狸奴噔噔跑开,径直从内殿跑了出去,成琅听他一路跑得飞快,直接跑进一侧殿,倒是没有乱跑,像是有些章法。
她也起了几分奇,索性跟过去瞧。
狸奴进得那侧殿,目光如炬,在殿里大小小的箱笼间逡巡,最后锁定一处,过去打开一箱,箱里伸出捞出个锦袋来,他眼亮起,“姐姐!”

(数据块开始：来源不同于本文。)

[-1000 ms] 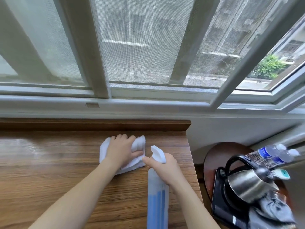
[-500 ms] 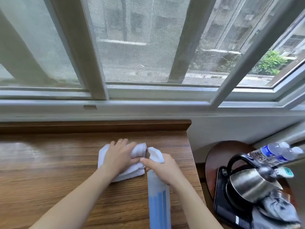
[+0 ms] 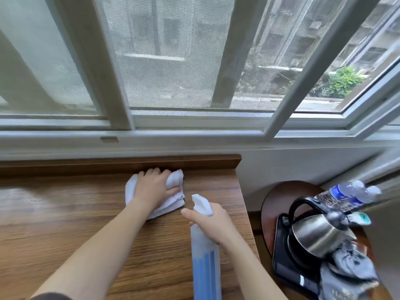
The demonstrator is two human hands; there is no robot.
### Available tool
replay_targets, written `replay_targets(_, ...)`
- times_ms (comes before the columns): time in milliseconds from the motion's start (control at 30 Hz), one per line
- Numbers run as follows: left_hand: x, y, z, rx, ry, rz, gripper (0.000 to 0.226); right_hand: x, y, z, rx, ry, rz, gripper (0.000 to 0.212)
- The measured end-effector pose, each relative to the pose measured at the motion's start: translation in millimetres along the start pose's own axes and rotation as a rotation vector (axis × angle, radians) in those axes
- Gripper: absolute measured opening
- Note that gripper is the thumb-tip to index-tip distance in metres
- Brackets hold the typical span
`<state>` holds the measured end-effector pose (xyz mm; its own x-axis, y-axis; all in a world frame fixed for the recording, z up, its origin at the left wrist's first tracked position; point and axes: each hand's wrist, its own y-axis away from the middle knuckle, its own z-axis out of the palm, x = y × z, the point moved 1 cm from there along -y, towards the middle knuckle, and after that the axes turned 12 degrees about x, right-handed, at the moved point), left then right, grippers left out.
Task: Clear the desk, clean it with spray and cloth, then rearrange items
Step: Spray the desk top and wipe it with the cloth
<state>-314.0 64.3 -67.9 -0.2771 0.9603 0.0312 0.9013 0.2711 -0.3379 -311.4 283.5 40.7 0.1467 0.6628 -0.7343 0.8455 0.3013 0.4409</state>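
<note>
So the left hand (image 3: 154,187) is gripping the cloth (image 3: 171,202) right up against the table (image 3: 65,224) back ledge, while the right hand (image 3: 208,224) is holding the spray bottle (image 3: 205,260) just nearer than the cloth.

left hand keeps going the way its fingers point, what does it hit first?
Probably the raised wooden back ledge of the desk. The left hand, gripping the white cloth, points toward the window, fingertips already at or very near the ledge; contact can't be confirmed. The window frame lies beyond.
</note>
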Motion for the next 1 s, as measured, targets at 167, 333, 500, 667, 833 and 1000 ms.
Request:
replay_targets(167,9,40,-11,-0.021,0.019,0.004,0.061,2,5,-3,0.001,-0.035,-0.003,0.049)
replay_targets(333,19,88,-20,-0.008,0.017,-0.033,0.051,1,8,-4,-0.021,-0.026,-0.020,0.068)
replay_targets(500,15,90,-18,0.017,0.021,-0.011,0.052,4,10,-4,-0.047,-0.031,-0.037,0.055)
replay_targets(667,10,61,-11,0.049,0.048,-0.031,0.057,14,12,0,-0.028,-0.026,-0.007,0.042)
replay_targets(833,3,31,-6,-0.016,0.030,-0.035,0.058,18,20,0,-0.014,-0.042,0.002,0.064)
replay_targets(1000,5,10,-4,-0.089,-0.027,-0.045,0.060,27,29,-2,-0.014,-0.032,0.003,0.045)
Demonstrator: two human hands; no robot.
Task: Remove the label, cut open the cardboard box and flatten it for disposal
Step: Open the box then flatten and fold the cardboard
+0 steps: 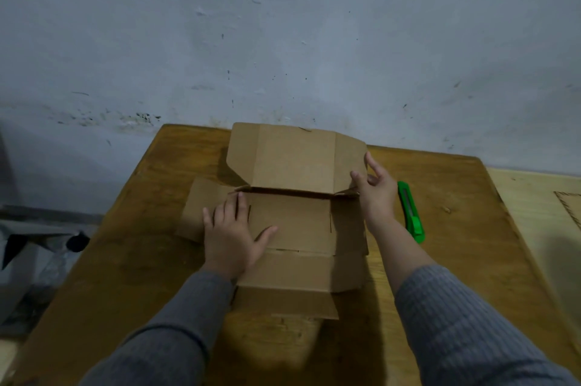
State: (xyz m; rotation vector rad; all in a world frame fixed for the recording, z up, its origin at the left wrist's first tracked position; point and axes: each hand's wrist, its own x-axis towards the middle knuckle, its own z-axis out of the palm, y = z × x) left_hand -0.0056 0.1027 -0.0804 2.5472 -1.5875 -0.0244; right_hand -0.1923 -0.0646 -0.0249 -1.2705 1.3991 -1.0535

成琅正跟了来,便见他将那赤金锦袋捧来,“姐姐快看!”
“这是?”她瞧着陌生,又见这殿里收着许多箱笼,只当是哪位仙友送来的什么礼,便接了过。
锦袋无甚分量,摸着也内里薄薄,打开,摸出一方薄帕。
帕子折成四方方,落到手中她先时一惑,待反应过来,瞳底便是一缩。
“姐姐,瑕织!”
狸奴欢喜得眼睛都亮起,绕着她,“姐姐不是与我说过,瑕织覆面,貌美者更甚,相貌平平者亦可称美?有了它姐姐便不必忧愁,戴上它,谁也不会说姐姐貌丑。”
手中润凉,蝉翼般的一层,覆在手中,目不能见,然那病白的手便立时变得不同来,仍旧是白,但减了病色,反添纤美,与另一只一较,不突兀,却生是两人的手。